Re: tongue weight
If you ever towed a large travel trailer you will know that the "long lever" you mentioned is a disadvantage when being passed by a semi. The air wave off the front of the truck hits the back of the trailer first tending to push it to the right. The tongue therefore moves left and hence takes the tail end of the tow vehicle with it which points the nose of the tow vehicle toward the ditch.
You need to compare the lever arm in front of the axle to the lever arm behind the axle. That's exactly the problem in trailers that are shaped like a giant brick. At 10% tongue weight, there is 3/5 of the box in front of the axle and 2/5 behind. That lever arm behind the axle gives the back of the trailer a lot of control over where the whole thing goes as you note.
I note that you use the example of a travel trailer, not a boat. Because boats are just plain far more stable than any travel trailer.
Compare that to a I/O or outboard boat. At 10% tongue weight, the axle is closer to 9/10 of the way back. Nothing is back there catching air to make it unstable. Rear engine power boats simply don't need 10% to be stable.
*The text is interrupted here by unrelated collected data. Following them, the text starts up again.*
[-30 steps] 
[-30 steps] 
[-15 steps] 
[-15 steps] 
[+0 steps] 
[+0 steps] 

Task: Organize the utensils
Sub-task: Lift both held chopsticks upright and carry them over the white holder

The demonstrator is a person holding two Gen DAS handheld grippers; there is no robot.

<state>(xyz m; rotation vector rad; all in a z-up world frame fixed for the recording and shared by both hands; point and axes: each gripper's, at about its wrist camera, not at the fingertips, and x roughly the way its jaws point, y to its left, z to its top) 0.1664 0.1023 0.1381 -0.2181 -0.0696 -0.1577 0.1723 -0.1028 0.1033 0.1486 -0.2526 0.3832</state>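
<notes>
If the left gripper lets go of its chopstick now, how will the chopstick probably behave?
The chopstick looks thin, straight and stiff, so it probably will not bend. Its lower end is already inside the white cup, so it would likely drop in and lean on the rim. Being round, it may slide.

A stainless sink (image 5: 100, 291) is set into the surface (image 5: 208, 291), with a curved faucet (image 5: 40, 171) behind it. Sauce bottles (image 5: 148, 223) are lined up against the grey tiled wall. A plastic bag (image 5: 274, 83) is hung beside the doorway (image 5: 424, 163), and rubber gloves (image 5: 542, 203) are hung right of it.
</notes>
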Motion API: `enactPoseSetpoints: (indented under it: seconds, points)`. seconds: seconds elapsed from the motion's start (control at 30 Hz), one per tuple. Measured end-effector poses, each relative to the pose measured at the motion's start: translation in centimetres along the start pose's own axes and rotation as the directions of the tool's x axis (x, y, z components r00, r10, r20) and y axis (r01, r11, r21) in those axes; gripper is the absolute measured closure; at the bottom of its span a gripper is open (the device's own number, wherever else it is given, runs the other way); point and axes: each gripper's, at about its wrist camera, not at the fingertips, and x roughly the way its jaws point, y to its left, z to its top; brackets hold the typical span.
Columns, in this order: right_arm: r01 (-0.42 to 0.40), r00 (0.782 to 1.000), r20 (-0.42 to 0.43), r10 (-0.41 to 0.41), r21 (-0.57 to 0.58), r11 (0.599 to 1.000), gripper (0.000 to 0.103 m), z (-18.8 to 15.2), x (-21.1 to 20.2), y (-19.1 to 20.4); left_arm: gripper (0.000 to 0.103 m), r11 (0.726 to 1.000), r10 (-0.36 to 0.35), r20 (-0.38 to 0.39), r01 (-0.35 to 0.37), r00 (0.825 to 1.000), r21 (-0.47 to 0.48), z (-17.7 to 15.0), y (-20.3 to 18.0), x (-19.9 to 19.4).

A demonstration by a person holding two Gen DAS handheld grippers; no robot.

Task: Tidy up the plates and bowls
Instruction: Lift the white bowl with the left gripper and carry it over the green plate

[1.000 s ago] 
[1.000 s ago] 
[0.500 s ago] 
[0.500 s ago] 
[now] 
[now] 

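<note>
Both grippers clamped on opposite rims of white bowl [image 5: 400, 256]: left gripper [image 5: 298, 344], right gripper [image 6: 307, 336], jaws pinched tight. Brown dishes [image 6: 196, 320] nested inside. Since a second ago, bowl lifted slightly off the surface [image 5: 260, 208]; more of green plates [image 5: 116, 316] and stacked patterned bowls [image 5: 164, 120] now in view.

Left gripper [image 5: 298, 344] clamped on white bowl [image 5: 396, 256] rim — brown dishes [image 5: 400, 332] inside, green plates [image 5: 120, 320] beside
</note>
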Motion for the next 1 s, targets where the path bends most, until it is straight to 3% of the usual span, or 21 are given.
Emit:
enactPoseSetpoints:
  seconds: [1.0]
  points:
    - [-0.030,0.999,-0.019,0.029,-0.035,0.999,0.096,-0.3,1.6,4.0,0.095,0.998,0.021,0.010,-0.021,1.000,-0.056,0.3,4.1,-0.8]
Tongue weight is tongue weight. 5% is too little
Then how do you explain open top aluminum boats with outboards? 30% to 40% of the weight of the boat is in the engine, behind the transom. They typically have the axle within a foot of the transom, practically at the rear end of the trailer. Even then, the tongue weight is under 5%, often around 3 or 4%. And they are dang stable, narry a wiggle when passed by a semi - even with a 20' boat. No worry about the tongue going negative weight, because unless you hang something from the engine, you can't shift the weight back.
I have seen a guy go down the hill in his boat at his house when he did just that. No damage but a heck of a ride and fortunately no cars or kids were in the way. Another reason to use wheel chocks.
Regardless of tongue weight, chocks are needed. The tongue jack wasn't designed as a parking brake. Those that don't chock will eventually find a steep enough hill that the trailer will run away on it's own.